La Place des Fêtes reste un quartier populaire, qui résiste partiellement au processus de gentrification, où une partie de la population – en situation de déclassement social et de vieillissement – cohabite avec des habitants installés plus récemment, plus souvent cadres ou professions intellectuelles supérieures. Les strates successives d’immigration, les exilés d’hier, donnent à la place un air cosmopolite renforcé par les arrivées récentes et l’occupation du lycée par des exilés d’aujourd’hui.
L’histoire longue de la Place des Fêtes permet aussi de mieux comprendre la mobilisation observée. Les portraits montrent que l’engagement local dans des luttes de quartier ainsi que l’accumulation d’un capital d’autochtonie « de quartier » sont propices à l’engagement dans ce nouveau collectif qui se constitue autour des exilés. La mobilisation ne surgit pas de nulle part mais (ré)active des liens de voisinage, de proximité ou de parents d’élèves par exemple. C’est le cas de Myriam, impliquée dans la vie du quartier et engagée depuis 20 ans au sein de l’Amicale des locataires ou de Valérie militante de RESF. Isabelle Coutant montre que c’est aussi la gentrification qui favorise la visibilité des mobilisations d’étrangers lorsqu’elles ont lieu dans l’espace urbain : les caractéristiques sociodémographiques des gentrifieurs sont propices à l’engagement en faveur des migrants et participent au quotidien aux formes de solidarité et de militantisme qui s’expriment dans le quartier et le lycée occupé.

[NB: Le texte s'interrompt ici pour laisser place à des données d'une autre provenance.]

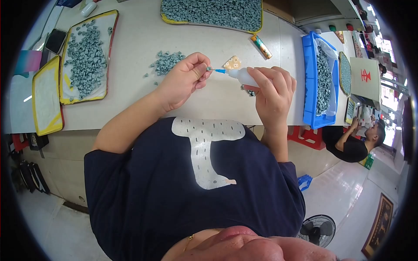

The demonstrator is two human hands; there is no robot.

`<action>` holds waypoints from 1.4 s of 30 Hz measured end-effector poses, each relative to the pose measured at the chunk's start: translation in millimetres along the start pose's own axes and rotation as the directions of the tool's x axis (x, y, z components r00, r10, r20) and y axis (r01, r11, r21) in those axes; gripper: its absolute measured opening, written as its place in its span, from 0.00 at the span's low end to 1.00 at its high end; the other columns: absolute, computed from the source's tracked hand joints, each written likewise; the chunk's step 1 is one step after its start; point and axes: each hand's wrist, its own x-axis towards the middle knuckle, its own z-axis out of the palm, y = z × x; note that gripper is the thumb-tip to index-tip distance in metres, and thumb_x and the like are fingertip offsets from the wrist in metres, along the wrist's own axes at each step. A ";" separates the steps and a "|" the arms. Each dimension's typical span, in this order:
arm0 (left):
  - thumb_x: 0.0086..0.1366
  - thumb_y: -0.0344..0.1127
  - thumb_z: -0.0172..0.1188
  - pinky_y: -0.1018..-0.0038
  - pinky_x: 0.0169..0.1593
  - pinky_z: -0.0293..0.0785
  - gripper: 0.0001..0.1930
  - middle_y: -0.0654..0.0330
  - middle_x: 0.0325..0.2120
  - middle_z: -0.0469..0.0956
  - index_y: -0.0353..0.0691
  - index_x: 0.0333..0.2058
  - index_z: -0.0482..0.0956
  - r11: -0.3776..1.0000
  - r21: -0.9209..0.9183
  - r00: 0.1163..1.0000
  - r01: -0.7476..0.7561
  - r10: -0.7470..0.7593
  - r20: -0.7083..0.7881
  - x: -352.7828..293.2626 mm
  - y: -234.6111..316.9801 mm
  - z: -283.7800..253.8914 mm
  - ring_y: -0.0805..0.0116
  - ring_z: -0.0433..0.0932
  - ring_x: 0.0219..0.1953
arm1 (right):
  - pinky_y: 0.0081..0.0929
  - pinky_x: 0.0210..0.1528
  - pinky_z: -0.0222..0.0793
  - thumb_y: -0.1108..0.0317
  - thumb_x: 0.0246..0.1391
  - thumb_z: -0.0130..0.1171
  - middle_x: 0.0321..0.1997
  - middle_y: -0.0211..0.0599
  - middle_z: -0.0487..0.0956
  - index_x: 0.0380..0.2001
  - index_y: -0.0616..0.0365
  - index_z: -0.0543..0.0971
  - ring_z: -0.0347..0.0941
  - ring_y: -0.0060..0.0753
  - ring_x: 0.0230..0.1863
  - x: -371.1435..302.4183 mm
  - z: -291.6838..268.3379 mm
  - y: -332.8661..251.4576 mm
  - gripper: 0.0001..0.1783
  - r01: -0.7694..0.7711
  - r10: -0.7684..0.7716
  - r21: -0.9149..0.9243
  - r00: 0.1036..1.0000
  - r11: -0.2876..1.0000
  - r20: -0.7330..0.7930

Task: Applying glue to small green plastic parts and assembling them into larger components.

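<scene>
My left hand (185,80) pinches a small grey-green piece (209,68) between thumb and forefinger; the fingers hide most of it. A white squeeze bottle (244,78) lies tilted in my right hand (274,89), whose fingers wrap round it. Its blue needle tip (220,71) points left and meets or nearly meets the piece; I cannot tell which. Beyond my left hand, a loose heap of similar grey-green pieces (165,63) rests on the white table (135,65). A few dark bits (249,92) show below the bottle, partly covered by my right hand.
Yellow-edged trays of pieces stand at left (87,56) and far (213,15). A blue bin (310,82) is at right. Between lie a patterned scrap (233,62) and an orange-green tube (261,47). A phone (56,41) sits far left. Another person (348,145) works at right.
</scene>
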 end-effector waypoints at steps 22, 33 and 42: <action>0.71 0.35 0.47 0.84 0.29 0.59 0.06 0.68 0.26 0.68 0.41 0.36 0.69 0.997 0.044 0.998 0.070 -0.070 -0.005 -6.9 -9.2 23.0 0.81 0.60 0.25 | 0.23 0.51 0.67 0.73 0.46 0.66 0.45 0.33 0.78 0.45 0.62 0.76 0.73 0.25 0.48 20.5 61.9 33.3 0.20 -0.640 0.360 0.518 0.758 0.567 0.544; 0.71 0.35 0.47 0.84 0.30 0.60 0.06 0.69 0.27 0.69 0.40 0.37 0.70 0.992 0.036 0.993 0.117 -0.118 0.005 -6.7 -3.7 15.1 0.82 0.62 0.26 | 0.27 0.37 0.70 0.71 0.47 0.64 0.33 0.39 0.80 0.35 0.62 0.80 0.75 0.33 0.32 -3.5 13.0 51.3 0.11 -0.529 0.372 0.152 0.746 0.835 0.552; 0.71 0.34 0.47 0.83 0.30 0.60 0.05 0.68 0.27 0.68 0.39 0.37 0.69 0.990 -0.033 0.987 0.140 -0.137 0.085 -2.0 -9.2 18.6 0.81 0.63 0.26 | 0.29 0.37 0.71 0.71 0.48 0.62 0.31 0.42 0.79 0.34 0.62 0.80 0.76 0.36 0.32 -35.0 28.0 41.4 0.09 -0.408 0.379 -0.043 0.796 0.912 0.472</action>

Dans ce récit, Isabelle Coutant utilise le « je » pour parler d’elle et partager avec les lecteurs et lectrices sa situation personnelle au sein de l’événement qu’elle vit et qu’elle étudie. L’auteure habite la place et devient à son tour personnage du récit. On la suit au fil de l’ethnographie, de ses pérégrinations et rencontres. Elle rend compte de son regard en train de se faire. On lit ses hésitations, ses doutes, ses inquiétudes tout autant que son souci permanent de l’objectivation.

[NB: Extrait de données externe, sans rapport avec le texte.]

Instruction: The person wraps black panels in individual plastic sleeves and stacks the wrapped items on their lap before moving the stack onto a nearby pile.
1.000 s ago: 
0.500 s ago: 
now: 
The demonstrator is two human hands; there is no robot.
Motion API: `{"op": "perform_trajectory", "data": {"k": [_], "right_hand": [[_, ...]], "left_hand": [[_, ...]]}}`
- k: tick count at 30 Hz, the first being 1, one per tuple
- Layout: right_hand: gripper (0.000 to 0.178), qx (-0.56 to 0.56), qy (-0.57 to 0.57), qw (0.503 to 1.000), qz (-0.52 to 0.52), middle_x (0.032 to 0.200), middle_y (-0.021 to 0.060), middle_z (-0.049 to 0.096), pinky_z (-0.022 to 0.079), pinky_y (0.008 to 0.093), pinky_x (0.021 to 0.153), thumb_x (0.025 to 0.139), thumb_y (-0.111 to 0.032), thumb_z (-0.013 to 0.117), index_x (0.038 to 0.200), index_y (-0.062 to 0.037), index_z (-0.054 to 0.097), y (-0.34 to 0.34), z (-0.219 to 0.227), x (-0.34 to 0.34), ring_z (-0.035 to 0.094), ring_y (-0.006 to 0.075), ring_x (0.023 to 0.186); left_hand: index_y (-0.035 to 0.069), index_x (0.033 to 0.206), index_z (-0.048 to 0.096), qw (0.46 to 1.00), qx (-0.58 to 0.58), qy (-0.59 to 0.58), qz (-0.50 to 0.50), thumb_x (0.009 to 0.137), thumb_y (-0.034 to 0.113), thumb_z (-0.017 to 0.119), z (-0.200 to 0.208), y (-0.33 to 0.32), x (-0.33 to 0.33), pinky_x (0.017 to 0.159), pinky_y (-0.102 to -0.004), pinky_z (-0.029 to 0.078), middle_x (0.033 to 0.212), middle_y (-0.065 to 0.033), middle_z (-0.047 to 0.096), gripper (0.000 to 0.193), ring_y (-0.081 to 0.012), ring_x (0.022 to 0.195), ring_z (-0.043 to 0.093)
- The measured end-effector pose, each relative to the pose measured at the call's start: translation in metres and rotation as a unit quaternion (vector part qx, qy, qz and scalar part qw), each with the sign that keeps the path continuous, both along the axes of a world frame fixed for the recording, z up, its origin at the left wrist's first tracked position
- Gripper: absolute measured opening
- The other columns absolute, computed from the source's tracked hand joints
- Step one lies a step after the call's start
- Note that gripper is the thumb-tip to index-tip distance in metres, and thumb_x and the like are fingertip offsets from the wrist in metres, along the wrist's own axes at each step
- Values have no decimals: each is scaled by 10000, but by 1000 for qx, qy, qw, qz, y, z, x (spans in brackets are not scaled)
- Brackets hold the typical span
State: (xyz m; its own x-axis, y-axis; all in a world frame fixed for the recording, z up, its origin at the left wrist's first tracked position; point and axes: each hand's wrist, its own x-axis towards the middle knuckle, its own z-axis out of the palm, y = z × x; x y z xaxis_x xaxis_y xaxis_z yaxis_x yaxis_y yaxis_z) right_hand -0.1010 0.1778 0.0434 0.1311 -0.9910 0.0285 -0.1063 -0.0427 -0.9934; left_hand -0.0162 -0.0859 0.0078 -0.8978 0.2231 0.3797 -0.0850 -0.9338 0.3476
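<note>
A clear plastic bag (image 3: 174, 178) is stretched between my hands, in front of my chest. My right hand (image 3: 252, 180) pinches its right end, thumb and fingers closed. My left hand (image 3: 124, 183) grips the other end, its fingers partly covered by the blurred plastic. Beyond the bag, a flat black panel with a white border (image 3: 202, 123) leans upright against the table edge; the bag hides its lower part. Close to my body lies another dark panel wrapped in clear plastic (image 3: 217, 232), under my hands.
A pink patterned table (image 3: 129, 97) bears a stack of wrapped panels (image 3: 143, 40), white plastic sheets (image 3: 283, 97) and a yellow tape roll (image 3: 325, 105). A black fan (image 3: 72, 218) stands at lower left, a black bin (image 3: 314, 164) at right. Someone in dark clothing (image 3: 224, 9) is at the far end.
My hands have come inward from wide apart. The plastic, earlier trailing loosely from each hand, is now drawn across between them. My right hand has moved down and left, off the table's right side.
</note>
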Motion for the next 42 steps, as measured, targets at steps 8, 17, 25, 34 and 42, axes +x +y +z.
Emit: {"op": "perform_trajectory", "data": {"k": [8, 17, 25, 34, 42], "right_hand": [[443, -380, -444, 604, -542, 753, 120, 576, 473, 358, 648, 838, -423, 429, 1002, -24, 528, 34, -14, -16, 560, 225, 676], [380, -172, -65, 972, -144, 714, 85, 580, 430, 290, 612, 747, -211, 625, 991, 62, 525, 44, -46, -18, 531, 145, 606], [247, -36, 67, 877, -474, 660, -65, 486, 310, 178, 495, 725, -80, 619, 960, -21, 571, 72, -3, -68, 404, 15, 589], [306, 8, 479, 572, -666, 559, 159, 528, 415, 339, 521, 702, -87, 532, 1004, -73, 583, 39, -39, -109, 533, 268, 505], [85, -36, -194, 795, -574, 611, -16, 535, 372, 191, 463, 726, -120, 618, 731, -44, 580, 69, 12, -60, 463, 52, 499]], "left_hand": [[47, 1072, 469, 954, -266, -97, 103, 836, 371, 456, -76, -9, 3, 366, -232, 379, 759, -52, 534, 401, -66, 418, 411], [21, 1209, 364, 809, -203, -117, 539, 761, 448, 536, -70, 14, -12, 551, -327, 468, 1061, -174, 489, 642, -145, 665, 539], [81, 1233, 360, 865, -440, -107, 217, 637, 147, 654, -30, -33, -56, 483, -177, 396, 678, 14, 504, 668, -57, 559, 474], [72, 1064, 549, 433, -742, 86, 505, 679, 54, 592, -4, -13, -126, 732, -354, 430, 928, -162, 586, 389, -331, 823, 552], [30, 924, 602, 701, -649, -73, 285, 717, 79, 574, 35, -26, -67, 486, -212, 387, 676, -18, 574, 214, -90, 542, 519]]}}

En tant que chercheuse, elle se sent déstabilisée et emportée loin de ses questionnements initiaux par la situation dramatique qu’elle regarde. Plongée parmi des centaines d’hommes, improvisant des cours de français ou traduisant des documents, elle raconte sa position de femme, les tentatives de séduction, les questionnements sur sa famille. « Jamais je ne me suis autant sentie une femme sur un terrain », souligne-t-elle. Mère d’un élève du collège faisant face au lycée occupé, elle se retrouve tiraillée le jour de la rentrée scolaire entre son intérêt pour l’événement, son envie d’entrer dans le lycée et les peurs exprimées par son fils le soir même. Dans la sphère familiale, se rejouent des représentations sociales de l’étranger : lui craint ces hommes plus âgés peut-être devenus violents, elle raconte une histoire publiée par une bénévole sur Facebook. Lors d’un cours de français, un exilé lui a demandé comment traduire « I love France ». Peu à peu, ses expériences d’habitante, de femme, de mère et de chercheuse s’entremêlent dans la confrontation à l’événement, ce nouvel objet de recherche prend corps dans son quotidien et s’impose à elle.

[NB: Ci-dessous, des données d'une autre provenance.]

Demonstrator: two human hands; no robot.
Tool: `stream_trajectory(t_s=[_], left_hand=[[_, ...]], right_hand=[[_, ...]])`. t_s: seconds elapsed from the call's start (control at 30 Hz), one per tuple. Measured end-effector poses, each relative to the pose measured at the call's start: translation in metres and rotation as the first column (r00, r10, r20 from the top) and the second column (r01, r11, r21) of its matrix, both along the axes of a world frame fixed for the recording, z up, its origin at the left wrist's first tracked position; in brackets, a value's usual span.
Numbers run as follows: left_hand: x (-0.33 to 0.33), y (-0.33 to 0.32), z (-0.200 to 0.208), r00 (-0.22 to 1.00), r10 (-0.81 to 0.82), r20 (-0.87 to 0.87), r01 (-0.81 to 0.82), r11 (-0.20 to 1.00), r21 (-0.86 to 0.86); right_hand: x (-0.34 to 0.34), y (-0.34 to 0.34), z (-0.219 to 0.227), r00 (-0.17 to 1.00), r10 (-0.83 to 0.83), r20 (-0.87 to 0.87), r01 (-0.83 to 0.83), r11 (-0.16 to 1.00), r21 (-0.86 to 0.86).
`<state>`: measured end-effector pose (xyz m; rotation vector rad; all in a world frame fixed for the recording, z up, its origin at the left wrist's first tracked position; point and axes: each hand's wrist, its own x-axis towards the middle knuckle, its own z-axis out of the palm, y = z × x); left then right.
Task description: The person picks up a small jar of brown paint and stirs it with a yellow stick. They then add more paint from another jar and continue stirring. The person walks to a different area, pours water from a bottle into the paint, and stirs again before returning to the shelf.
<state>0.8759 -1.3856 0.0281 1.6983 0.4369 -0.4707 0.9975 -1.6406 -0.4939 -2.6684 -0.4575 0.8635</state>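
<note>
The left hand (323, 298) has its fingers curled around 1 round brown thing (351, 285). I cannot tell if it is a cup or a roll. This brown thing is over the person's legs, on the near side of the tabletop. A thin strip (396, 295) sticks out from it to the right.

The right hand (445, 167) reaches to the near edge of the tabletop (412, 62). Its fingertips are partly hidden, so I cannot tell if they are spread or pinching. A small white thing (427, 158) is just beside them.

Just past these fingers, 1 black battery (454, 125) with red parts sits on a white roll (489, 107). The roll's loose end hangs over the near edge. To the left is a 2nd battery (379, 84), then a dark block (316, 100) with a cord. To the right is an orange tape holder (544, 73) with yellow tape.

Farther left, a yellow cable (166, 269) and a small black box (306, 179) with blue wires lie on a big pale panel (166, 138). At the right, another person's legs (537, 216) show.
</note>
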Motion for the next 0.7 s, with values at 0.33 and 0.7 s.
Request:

Ce récit est aussi l’occasion d’interroger en creux la place de la sociologie et ses pratiques face à un événement quel qu’il soit [2]. Le rôle de l’ouvrage est multiple : il analyse l’occupation du lycée Jean-Quarré tout autant qu’il en fait le récit et ainsi la mémoire. En interrogeant ses traces, la sociologue participe à faire l’événement : elle le nomme, le décrit, le contextualise, le révèle aux lecteurs comme aux habitants eux-mêmes. On voit à travers ce travail d’enquête dans quelle mesure la sociologie, science sociale du temps présent, peut aussi participer à la construction et l’écriture d’une mémoire et d’une histoire en train de se jouer devant l’observatrice. C’est alors le rôle de la sociologie dans la cité : écouter, entendre, restituer et donner à voir.
Au milieu des nombreux ouvrages parus à l’occasion de « la crise des réfugiés » [3], Les migrants en bas de chez soi propose aux lectrices et lecteurs un récit fin, chargé de présences et d’informations glanées au fil des rencontres et des conversations. Émaillé d’un petit nombre de références bibliographiques, le livre est à la fois accessible au grand public et très ancré dans les sciences sociales. Si les migrations internationales et l’accueil des exilés sont des questions qui peuvent parfois sembler bien lointaines – tant géographiquement que socialement – elles prennent ici corps à travers une expérience proche. L’ouvrage interroge les cohabitations entre exilés et habitants d’un quartier en l’incarnant à l’échelle du local et de l’intime : les exilés sont replacés dans la ville et sont resitués dans une histoire populaire et migratoire plus ancienne.
par , le 1er octobre 2020
• BABELS, De Lesbos à Calais : comment l’Europe fabrique des camps, La Bibliothèque des frontières, Éditions Le Passager clandestin, 2017.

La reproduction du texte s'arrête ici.